Thanks for doing this.  Hope this message doesn't cover too much old
ground or duplicate too much...

"Andre Vieira (lists)" <andre.simoesdiasvie...@arm.com> writes:

@@ -2466,15 +2476,65 @@ vect_do_peeling (loop_vec_info loop_vinfo, tree niters, 
tree nitersm1,
    else
      niters_prolog = build_int_cst (type, 0);

+ loop_vec_info epilogue_vinfo = NULL;

+  if (vect_epilogues)
+    {
+      /* Take the next epilogue_vinfo to vectorize for.  */
+      epilogue_vinfo = loop_vinfo->epilogue_vinfos[0];
+      loop_vinfo->epilogue_vinfos.ordered_remove (0);
+
+      /* Don't vectorize epilogues if this is not the most inner loop or if
+        the epilogue may need peeling for alignment as the vectorizer doesn't
+        know how to handle these situations properly yet.  */
+      if (loop->inner != NULL
+         || LOOP_VINFO_PEELING_FOR_ALIGNMENT (epilogue_vinfo))
+       vect_epilogues = false;
+
+    }


Nit: excess blank line before "}".  Sorry if this was discussed before,
but what's the reason for delaying the check for "loop->inner" to
this point, rather than doing it in vect_analyze_loop?


Done.

+
+  tree niters_vector_mult_vf;
+  unsigned int lowest_vf = constant_lower_bound (vf);
+  /* Note LOOP_VINFO_NITERS_KNOWN_P and LOOP_VINFO_INT_NITERS work
+     on niters already ajusted for the iterations of the prologue.  */


Pre-existing typo: adjusted.  But...

+  if (LOOP_VINFO_NITERS_KNOWN_P (loop_vinfo)
+      && known_eq (vf, lowest_vf))
+    {
+      loop_vec_info orig_loop_vinfo;
+      if (LOOP_VINFO_EPILOGUE_P (loop_vinfo))
+       orig_loop_vinfo = LOOP_VINFO_ORIG_LOOP_INFO (loop_vinfo);
+      else
+       orig_loop_vinfo = loop_vinfo;
+      vector_sizes vector_sizes = LOOP_VINFO_EPILOGUE_SIZES (orig_loop_vinfo);
+      unsigned next_size = 0;
+      unsigned HOST_WIDE_INT eiters
+       = (LOOP_VINFO_INT_NITERS (loop_vinfo)
+          - LOOP_VINFO_PEELING_FOR_GAPS (loop_vinfo));
+
+      if (prolog_peeling > 0)
+       eiters -= prolog_peeling;


...is that comment still true?  We're now subtracting the peeling
amount here.


It is not, "adjusted" the comment ;)

Might be worth asserting prolog_peeling >= 0, just to emphasise
that we can't get here for variable peeling amounts, and then subtract
prolog_peeling unconditionally (assuming that's the right thing to do).

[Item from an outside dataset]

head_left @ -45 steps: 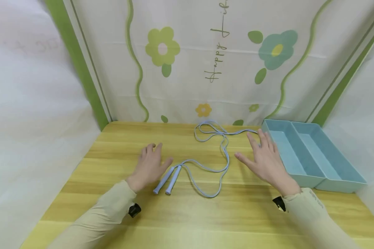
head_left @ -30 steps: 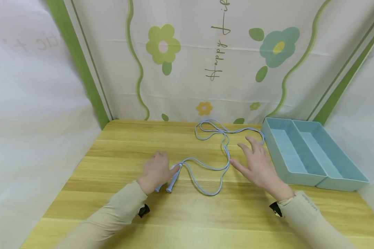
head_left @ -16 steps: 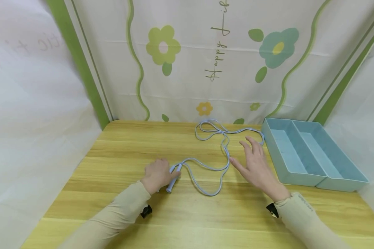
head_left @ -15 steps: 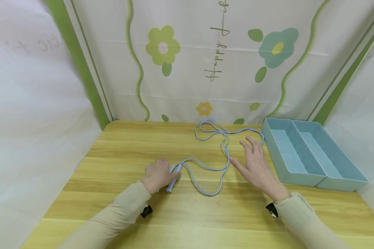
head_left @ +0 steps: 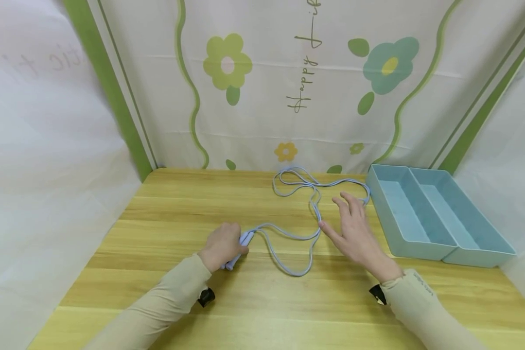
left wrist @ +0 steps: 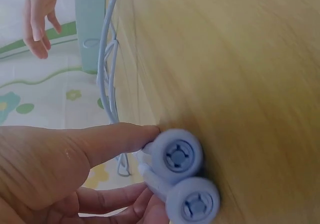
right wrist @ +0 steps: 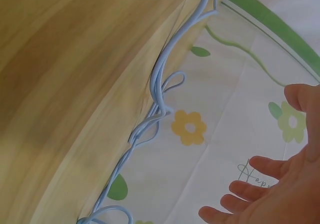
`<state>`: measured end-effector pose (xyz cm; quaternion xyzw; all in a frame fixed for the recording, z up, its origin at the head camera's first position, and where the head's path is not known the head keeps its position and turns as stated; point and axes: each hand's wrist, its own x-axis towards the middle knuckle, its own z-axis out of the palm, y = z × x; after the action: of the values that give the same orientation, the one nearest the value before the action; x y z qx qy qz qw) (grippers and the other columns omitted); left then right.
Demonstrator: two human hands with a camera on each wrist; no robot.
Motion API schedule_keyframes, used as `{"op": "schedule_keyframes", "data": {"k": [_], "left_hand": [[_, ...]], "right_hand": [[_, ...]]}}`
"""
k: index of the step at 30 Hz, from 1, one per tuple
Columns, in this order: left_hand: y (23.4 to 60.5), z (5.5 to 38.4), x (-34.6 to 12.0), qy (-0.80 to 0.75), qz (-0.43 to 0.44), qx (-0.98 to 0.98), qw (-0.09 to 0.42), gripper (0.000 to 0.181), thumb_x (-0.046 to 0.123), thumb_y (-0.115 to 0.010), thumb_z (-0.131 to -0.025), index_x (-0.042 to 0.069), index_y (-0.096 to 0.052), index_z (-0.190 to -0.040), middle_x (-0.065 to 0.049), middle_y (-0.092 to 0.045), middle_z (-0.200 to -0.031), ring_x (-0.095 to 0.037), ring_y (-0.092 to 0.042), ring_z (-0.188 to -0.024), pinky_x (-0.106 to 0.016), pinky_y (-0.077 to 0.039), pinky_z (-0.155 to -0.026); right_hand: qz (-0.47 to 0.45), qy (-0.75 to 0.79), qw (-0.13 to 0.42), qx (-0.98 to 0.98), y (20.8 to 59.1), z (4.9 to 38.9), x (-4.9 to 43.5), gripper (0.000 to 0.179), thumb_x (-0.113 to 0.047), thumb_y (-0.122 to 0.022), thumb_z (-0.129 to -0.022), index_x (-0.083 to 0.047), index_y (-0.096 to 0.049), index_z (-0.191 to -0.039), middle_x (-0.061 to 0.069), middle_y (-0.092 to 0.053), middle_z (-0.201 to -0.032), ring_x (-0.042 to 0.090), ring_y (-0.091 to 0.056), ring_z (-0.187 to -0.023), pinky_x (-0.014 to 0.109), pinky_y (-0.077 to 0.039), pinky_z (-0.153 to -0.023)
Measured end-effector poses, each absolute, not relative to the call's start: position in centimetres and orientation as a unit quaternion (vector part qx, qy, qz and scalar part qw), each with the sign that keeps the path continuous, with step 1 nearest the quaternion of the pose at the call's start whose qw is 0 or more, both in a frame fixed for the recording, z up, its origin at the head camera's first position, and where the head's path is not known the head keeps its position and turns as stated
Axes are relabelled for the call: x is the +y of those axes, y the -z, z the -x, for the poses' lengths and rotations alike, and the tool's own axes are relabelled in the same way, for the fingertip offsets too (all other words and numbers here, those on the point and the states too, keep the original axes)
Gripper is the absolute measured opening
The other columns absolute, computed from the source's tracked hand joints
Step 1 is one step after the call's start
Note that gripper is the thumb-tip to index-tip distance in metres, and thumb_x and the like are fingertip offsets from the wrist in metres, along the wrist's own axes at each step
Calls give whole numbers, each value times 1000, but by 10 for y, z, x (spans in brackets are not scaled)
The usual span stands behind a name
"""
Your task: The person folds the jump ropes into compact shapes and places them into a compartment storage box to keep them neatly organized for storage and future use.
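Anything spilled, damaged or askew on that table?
Nothing visibly spilled or damaged. Only the cord looks untidy: it sprawls over the table in loose, crossing loops rather than coiled, though the left hand holds both handles together.

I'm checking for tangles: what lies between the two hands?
The looped blue rope lies on the table between the left hand and right hand, in the head view.

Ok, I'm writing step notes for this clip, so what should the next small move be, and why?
Probably lower the right grip and pinch the rope near its thumb: that hand's fingers are spread and hold nothing, the rope lies in loose loops on the table, and the left grip holds both handles together.
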<state>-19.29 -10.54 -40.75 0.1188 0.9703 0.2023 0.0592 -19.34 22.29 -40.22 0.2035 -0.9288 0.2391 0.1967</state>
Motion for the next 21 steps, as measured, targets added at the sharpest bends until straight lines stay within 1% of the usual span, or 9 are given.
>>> {"op": "schedule_keyframes", "data": {"k": [3,5,7,11,16,18,21], "left_hand": [[408,194,-107,-234,-126,962,61,32,8,-80,-79,7,-54,-62,-3,-53,-54,-11,-50,-38,-24,-44,-36],[408,194,-108,-247,-130,958,58,32,5,-80,-78,6,-53,-61,-3,-52,-53,-11,-50,-38,-23,-43,-36],[410,194,-109,-255,-133,956,57,32,5,-79,-78,7,-53,-60,-3,-51,-52,-11,-49,-38,-23,-43,-36],[411,196,-109,-266,-136,953,57,33,5,-80,-78,6,-52,-60,-4,-51,-52,-11,-49,-37,-24,-44,-36],[412,196,-110,-261,-147,952,65,31,5,-80,-78,5,-53,-64,-5,-52,-55,-12,-50,-39,-23,-45,-37],[411,196,-110,-247,-154,955,64,32,6,-81,-78,6,-52,-64,-4,-51,-55,-11,-49,-40,-22,-43,-37],[410,197,-110,-212,-170,961,55,35,10,-81,-77,9,-49,-61,-1,-47,-54,-9,-43,-41,-20,-38,-37]], "right_hand": [[-202,-237,191,-931,403,194,222,71,-43,-62,-96,7,-38,-140,27,-24,-150,45,-23,-136,64,-24,-104],[-202,-236,184,-933,403,194,222,72,-44,-61,-97,6,-37,-142,27,-23,-151,46,-22,-137,65,-22,-105],[-202,-235,179,-934,404,194,221,73,-45,-60,-97,6,-37,-142,27,-23,-151,47,-21,-137,66,-19,-107],[-207,-235,174,-934,404,194,221,73,-45,-60,-97,5,-36,-143,27,-24,-151,48,-21,-137,66,-18,-107],[-215,-229,174,-933,405,195,220,69,-44,-61,-97,5,-40,-140,27,-28,-148,47,-23,-136,66,-20,-107],[-218,-225,175,-933,405,195,219,67,-44,-61,-97,5,-42,-138,28,-29,-147,46,-23,-136,65,-20,-106],[-225,-221,177,-932,404,195,217,64,-42,-62,-97,6,-44,-136,28,-31,-146,46,-24,-136,65,-19,-107]]}}
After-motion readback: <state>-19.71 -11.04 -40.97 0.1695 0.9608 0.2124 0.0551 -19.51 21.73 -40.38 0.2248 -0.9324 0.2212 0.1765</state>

Can't assert as LOOP_VINFO_NITERS_KNOWN_P can be true even withprolog_peeling < 0, since we still know the constant number of scalariterations, we just don't know how many vector iterations will beperformed due to the runtime peeling. I will however, not rejectvectorizing the epilogue, when we don't know how much we are peeling.

+      eiters
+       = eiters % lowest_vf + LOOP_VINFO_PEELING_FOR_GAPS (loop_vinfo);
+
+      unsigned int ratio;
+      while (next_size < vector_sizes.length ()
+            && !(constant_multiple_p (current_vector_size,
+                                      vector_sizes[next_size], &ratio)
+                 && eiters >= lowest_vf / ratio))
+       next_size += 1;
+
+      if (next_size == vector_sizes.length ())
+       vect_epilogues = false;
+    }
+
    /* Prolog loop may be skipped.  */
    bool skip_prolog = (prolog_peeling != 0);
    /* Skip to epilog if scalar loop may be preferred.  It's only needed
-     when we peel for epilog loop and when it hasn't been checked with
-     loop versioning.  */
+     when we peel for epilog loop or when we loop version.  */
    bool skip_vector = (LOOP_VINFO_NITERS_KNOWN_P (loop_vinfo)
                      ? maybe_lt (LOOP_VINFO_INT_NITERS (loop_vinfo),
                                  bound_prolog + bound_epilog)
-                     : !LOOP_REQUIRES_VERSIONING (loop_vinfo));
+                     : (!LOOP_REQUIRES_VERSIONING (loop_vinfo)
+                        || vect_epilogues));


The comment update looks wrong here: without epilogues, we don't need
the skip when loop versioning, because loop versioning ensures that we
have at least one vector iteration.

(I think "it" was supposed to mean "skipping to the epilogue" rather
than the epilogue loop itself, in case that's the confusion.)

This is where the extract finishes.